Have a question about this project? Sign up for a free GitHub account to open an issue and contact its maintainers and the community.

By clicking “Sign up for GitHub”, you agree to our terms of service and privacy statement. We’ll occasionally send you account related emails.

Already on GitHub? Sign in to your account

creator as non-classic data object #161

Draft
wants to merge 13 commits into
base: master
Choose a base branch
from

Conversation

abaevbog
Copy link
Contributor

@abaevbog abaevbog commented Jul 21, 2023

  • Removed ClassicDataObject as a parent class of Zotero_Creators
  • Removed all load()-ing of Zotero_Creators. An object is constructed with data right away.
  • One join in loadCreators to load all creators on GET requests, instead of sequential $item->load().
  • Some minor refactoring to try to avoid extra queries
  • One bulk-insert query for creators instead of multiple $creator->save() calls on create or update

@abaevbog abaevbog requested a review from dstillman July 21, 2023 23:41
@abaevbog
Copy link
Contributor Author

One of the consequences of removing libraryID from the creators table is that the items from the same shard essentially "share" creators across libraries. So if 2 items are created with the same creator's information, we have 1 creator entry, and 2 itemCreators entries linking this creator to items.

I suppose this is a good thing, since we don't have to store duplicate data about authors across libraries. But something to account for is how to deal with the deletion of obsolete creators. On every delete of an item, we can check if its creator belongs to any other items, and delete them if not. Or, we can run a cron job every 30 minutes or so to fetch and delete creators that are not linked to any items.

I think the second option is better, since the first option requires performing extra queries on every single DELETE Api call, which puts extra load on the dataserver

@dstillman
Copy link
Member

Sorry, should've noted this earlier — we should just do what we do for itemData and inline the values in itemCreators. That'll mean a bit of data duplication, but it'll be faster, and we really don't want to have to purge these in an event.

(The empty itemDataValueHash column in itemData is a holdover from many years ago when we had a separate itemDataValues table like the client.)

`fieldMode` tinyint(1) unsigned DEFAULT NULL,
PRIMARY KEY (`creatorID`),
KEY `name` (`lastName`(7),`firstName`(6))
) ENGINE=InnoDB DEFAULT CHARSET=utf8;
Copy link
Member

Choose a reason for hiding this comment

The reason will be displayed to describe this comment to others. Learn more.

This will need to be a PHP script like the others that does a proper migration of existing data. It should set the shard to down, wait 20 seconds, do the migration, and bring the shard up.

Copy link
Contributor Author

Choose a reason for hiding this comment

The reason will be displayed to describe this comment to others.

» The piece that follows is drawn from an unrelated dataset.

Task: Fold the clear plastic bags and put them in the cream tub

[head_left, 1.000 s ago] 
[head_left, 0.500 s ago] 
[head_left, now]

Learn more.

Right. I only kept it as .sql until now for convenience.
I'll have it wrapped into the same algorithm as this update, except with state=down.

misc/master.sql Outdated
@@ -184,6 +184,7 @@ CREATE TABLE `libraries` (
`lastUpdated` timestamp NOT NULL DEFAULT '0000-00-00 00:00:00',
`version` int(10) unsigned NOT NULL DEFAULT '0',
`shardID` smallint(5) unsigned NOT NULL,
`hasData` TINYINT( 1 ) NOT NULL DEFAULT '0',
Copy link
Member

Choose a reason for hiding this comment

The reason will be displayed to describe this comment to others. Learn more.

We need to add this, but it shouldn't be in this PR.

Copy link
Contributor Author

Choose a reason for hiding this comment

The reason will be displayed to describe this comment to others. Learn more.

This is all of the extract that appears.